Una vez que se acepte ese enfoque cardinal de filosofía diplomática, el avance por un iter correcto podrá realizarse sobre bases más congruentes. Sólo hace semanas, un ministro, hijo adoptivo de una de las ciudades, ha firmado un programa de cooperación con esa ciudad. Pues bien, ahora, ya, hágase algo similar con la otra, puesto que desde la óptica que aquí se está propugnando, podría traducirse cara a terceros interesados, en la discriminación, casi gratuita por lo demás, de esa otra ciudad.

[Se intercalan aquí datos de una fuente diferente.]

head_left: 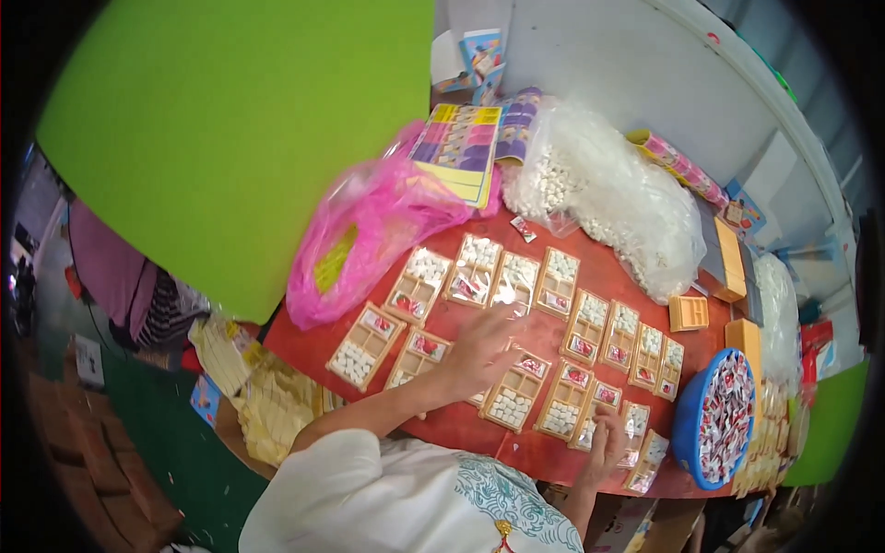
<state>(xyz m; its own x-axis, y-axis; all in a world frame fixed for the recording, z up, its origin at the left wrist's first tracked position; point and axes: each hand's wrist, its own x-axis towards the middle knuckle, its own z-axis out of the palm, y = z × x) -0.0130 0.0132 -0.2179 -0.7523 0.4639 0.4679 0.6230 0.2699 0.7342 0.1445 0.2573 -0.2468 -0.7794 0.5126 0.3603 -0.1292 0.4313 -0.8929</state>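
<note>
My left hand (481, 352) reaches over the middle of the trays, fingers stretched out and apart; I see nothing held in it. Its fingertips are by the lower end of a tray (517, 273) in the far row, where a shiny glare shows. My right hand (603, 448) hovers at the near right, fingers spread, over the near row beside a tray (635, 424). The shallow tan trays stand in two rows. Each has compartments with white pellets and small red-and-white packets, such as the tray (367, 347) at the left end. My left forearm partly hides some near trays.
A blue basin (683, 431) full of small packets stands at the right edge of the red table (433, 339). Clear bags of white pellets (636, 217) lie at the back. A pink plastic bag (387, 207) sits far left, with stacked tan trays (728, 258) at right.
</note>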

El segundo punto, aceptado el anterior, consistiría no ya en respetar sino al menos en tener en cuenta la opinión pública: las cuchillas que se han vuelto a poner en Melilla y ya estaban en Ceuta, quiebran cualquier aproximación, desde la  principal, la humanitaria, hasta si se quiere la estética, en la temática del control de fronteras y hacen flaco favor a la causa de las ciudades. El pasado año sugerí al inexperto en estas lides de los contenciosos, gobierno español, la intensificación de la línea dura en Gibraltar -¨a Inglaterra metralla, que pueda descalabrarles¨, como decía Gondomar ya en el XVII, es decir, antes de que la Pérfida Albión tomara el Peñón en otra de sus maniobras heterodoxas, sin otra bandera que la de la inverecundia- pero con una advertencia impuesta por la prudencia: evitando que las medidas a tomar pudieran tergiversarse ante la opinión pública internacional, esto es, que los llanitos, con Londres moviendo los hilos, pudieran mutar lo que son derechos y hasta obligaciones españolas para el cumplimiento de la normativa correspondiente y tornarlos, por pasiva, en una defensa casi numantina, ante ¨medidas abusivas¨.
Por consiguiente y recapitulando, potenciación conjunta de ambas ciudades y respeto a la opinión pública, significarían la doble, inexcusable base de cualquier política que se precie, máxime desde las coordenadas del siglo XXI. Porque Ceuta y Melilla no son precisamente un tema de ayer, pero esperemos que tampoco lo sean precisamente de mañana.